On 28.03.20 20:47, Jan Beich wrote:
Lack of the homework.
I really don't understand this, Jan... Let's replay:
1. I wanted to install Seamonkey on a system I'm dressing up, and
found, that the port is no longer available.
2. I looked for the final commit-message, and found:
1. it was deleted by you, last year;
2. it was deleted for lack of updates.
3. So, I looked at the upstream's site, and found, that they've made
several releases since then, most recent -- last month.
4. I then wrote you an e-mail inquiring, if the port can be restored...
Do the 2. and the 3. not qualify as "homework"? What more should I have
done before approaching you for comment?
Patches do the talking better.
So, you're angry at me for not doing the work, which you're trying to
dissuade me from doing in the first place?
According to SeaMonkey 2.53.1 release notes the engine was updated to
Firefox 60.2ser with security fixes up to Firefox 72. Current version of
Firefox is 74 while 75 is expected next week. Finding applicable
vulnerabilities requires checking the code e.g., trying every fix
against SeaMonkey tree but assuming some rebase churn.
So, your earlier statement about it still being vulnerable is not based
on any such research, and cannot be substantiated?..
I guess, the port really can be restored...
I'm only opposed on using Mk/bsd.gecko.mk and having gecko@ as the maintainer.
I understand the latter, but not the former. As long as gecko@ are not
responsible for it, what's wrong with still using bsd.gecko.mk?
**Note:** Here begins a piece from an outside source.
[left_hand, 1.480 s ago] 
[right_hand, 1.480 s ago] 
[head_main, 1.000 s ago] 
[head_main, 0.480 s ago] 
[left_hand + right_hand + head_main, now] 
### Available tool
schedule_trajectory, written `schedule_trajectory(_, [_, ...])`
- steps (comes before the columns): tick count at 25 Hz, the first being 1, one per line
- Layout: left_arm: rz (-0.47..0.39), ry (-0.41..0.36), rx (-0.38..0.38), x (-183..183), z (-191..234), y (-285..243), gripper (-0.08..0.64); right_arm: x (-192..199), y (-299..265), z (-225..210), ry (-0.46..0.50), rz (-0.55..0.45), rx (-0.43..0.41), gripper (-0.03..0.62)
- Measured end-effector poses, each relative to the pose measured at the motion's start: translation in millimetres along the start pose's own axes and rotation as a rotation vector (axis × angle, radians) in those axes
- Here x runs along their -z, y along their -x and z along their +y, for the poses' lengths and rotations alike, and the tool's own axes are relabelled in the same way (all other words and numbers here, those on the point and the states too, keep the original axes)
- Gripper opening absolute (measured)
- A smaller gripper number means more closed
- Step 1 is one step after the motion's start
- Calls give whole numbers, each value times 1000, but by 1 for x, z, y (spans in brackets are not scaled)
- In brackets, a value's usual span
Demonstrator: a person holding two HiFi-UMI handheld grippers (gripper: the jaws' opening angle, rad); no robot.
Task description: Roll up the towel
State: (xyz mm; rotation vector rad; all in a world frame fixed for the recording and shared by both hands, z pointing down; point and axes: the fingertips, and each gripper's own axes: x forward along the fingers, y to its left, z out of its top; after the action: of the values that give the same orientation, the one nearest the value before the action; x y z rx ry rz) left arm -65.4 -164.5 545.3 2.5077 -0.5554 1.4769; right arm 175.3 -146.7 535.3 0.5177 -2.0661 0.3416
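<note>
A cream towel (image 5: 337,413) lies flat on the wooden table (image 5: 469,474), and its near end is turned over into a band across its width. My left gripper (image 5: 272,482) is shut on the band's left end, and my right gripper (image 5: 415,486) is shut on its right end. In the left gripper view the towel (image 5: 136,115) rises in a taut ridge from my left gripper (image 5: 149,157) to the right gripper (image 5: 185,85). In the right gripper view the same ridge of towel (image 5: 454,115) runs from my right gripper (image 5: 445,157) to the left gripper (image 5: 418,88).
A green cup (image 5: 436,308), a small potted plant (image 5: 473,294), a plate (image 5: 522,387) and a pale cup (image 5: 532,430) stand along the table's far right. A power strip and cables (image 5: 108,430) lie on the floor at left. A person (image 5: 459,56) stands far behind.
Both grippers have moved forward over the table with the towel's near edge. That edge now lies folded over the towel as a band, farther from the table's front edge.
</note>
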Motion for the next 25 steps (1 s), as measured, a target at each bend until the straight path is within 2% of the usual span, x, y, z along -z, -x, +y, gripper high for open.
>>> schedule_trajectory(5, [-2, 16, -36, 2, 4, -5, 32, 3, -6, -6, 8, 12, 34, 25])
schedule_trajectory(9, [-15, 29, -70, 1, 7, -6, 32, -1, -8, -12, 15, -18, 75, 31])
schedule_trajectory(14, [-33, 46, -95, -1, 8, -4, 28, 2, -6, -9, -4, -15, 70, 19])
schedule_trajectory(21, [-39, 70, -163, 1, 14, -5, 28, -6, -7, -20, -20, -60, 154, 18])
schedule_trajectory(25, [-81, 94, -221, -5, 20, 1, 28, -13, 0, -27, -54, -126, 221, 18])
portmgr@ expects ports/ to not break ports maintained by others. Being
forced to test and avoid breaking bsd.gecko.mk consumers that I don't
maintain is exhausting.
I understand, what you mean, but do not accept this reasoning. Imagine
sed-, sh-, or awk-maintainers taking the same attitude, for example...
It is part of FreeBSD -- everyone can use it.
Besides, the file has been planned for removal for months/years due to
unnecessarily complicating maintenance.
This is a much better reason...
See www/cliqz for an example of a Firefox fork that doesn't use bsd.gecko.mk.
Thanks for the pointer, never heard of cliqz before -- will definitely
check out both the browser itself and the port.